From the entries that follow, reproduce exactly and only the lines from the line with "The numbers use" to the line with "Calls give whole", endpoints included.

DATA FOR THE TASK: Begin

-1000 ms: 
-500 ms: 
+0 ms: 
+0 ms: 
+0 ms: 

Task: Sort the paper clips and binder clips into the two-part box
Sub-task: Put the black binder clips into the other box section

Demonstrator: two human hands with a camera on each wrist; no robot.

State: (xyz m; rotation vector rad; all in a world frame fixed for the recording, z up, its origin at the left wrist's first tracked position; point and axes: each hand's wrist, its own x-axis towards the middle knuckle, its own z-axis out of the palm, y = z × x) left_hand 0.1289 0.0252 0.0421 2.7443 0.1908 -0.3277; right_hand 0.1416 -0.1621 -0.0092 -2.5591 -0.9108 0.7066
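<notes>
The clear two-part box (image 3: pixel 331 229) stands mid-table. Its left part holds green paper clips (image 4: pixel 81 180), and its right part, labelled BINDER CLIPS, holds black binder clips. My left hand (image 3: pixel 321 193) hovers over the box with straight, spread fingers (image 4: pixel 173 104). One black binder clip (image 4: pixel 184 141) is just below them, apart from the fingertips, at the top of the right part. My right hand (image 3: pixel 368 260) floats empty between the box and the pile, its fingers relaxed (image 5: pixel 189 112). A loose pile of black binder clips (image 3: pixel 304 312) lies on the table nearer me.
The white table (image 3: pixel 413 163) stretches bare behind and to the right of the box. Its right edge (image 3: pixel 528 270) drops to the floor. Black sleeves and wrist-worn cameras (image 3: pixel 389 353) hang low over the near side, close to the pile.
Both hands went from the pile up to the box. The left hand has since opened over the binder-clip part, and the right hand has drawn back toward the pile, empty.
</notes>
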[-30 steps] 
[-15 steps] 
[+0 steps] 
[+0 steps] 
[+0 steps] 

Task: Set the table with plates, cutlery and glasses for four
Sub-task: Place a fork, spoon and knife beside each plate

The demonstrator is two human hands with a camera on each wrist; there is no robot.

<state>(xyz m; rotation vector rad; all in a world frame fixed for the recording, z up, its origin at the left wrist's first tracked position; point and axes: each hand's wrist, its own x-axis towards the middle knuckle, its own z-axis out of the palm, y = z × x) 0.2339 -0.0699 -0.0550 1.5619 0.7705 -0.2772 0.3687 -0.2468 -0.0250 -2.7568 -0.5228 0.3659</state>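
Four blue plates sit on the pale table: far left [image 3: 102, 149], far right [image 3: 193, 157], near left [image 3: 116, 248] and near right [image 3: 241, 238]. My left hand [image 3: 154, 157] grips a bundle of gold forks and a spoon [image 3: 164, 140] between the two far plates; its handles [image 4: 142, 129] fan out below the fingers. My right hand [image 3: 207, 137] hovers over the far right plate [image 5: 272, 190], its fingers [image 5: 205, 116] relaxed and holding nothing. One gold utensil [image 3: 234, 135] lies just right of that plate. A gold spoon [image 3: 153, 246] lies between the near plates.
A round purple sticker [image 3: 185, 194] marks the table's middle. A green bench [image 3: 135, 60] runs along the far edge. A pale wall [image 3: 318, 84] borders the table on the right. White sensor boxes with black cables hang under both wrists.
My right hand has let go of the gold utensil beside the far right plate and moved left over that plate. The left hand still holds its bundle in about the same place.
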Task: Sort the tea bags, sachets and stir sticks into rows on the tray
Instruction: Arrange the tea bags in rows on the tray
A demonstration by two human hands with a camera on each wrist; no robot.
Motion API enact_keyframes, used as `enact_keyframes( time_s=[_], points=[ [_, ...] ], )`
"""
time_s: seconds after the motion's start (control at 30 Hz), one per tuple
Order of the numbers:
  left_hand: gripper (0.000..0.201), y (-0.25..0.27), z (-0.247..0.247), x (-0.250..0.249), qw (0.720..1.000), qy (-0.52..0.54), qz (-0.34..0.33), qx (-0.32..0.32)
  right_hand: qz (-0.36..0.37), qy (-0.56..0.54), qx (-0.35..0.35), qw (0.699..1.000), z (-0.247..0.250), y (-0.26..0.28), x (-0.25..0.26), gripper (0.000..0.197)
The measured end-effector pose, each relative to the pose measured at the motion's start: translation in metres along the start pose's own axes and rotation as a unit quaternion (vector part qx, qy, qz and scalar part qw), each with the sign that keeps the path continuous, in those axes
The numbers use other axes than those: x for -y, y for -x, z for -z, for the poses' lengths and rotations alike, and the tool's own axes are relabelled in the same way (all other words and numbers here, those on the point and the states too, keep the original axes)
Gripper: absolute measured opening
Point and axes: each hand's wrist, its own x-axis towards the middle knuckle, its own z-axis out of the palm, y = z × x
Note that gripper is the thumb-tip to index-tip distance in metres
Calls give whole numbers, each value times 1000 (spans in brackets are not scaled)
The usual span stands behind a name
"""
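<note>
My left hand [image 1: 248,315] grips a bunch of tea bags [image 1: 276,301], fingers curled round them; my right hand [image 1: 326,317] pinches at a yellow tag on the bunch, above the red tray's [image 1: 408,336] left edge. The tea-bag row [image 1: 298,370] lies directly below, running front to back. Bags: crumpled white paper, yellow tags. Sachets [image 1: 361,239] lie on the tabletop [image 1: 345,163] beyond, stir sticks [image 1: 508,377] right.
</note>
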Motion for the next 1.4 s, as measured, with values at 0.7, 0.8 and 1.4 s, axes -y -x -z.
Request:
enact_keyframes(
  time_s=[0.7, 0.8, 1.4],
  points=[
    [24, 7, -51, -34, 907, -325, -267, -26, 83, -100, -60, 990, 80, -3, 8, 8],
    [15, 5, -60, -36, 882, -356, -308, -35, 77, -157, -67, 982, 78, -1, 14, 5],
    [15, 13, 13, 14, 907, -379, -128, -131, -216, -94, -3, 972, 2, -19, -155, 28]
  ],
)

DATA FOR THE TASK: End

▸ **EXPECTED ANSWER**
The numbers use other axes than those: x for -y, y for -x, z for -z, for the poses' lengths and rotations alike, and the tool's own axes are relabelled in the same way (all other words and numbers here, those on the point and the states too, keep the original axes)
Gripper: absolute measured opening
Point and axes: each hand's wrist, its own x-axis towards the middle knuckle, its own z-axis out of the palm, y = z × x
Note that gripper is the thumb-tip to index-tip distance in metres
Calls give whole numbers, each value times 1000 (spans in brackets are not scaled)

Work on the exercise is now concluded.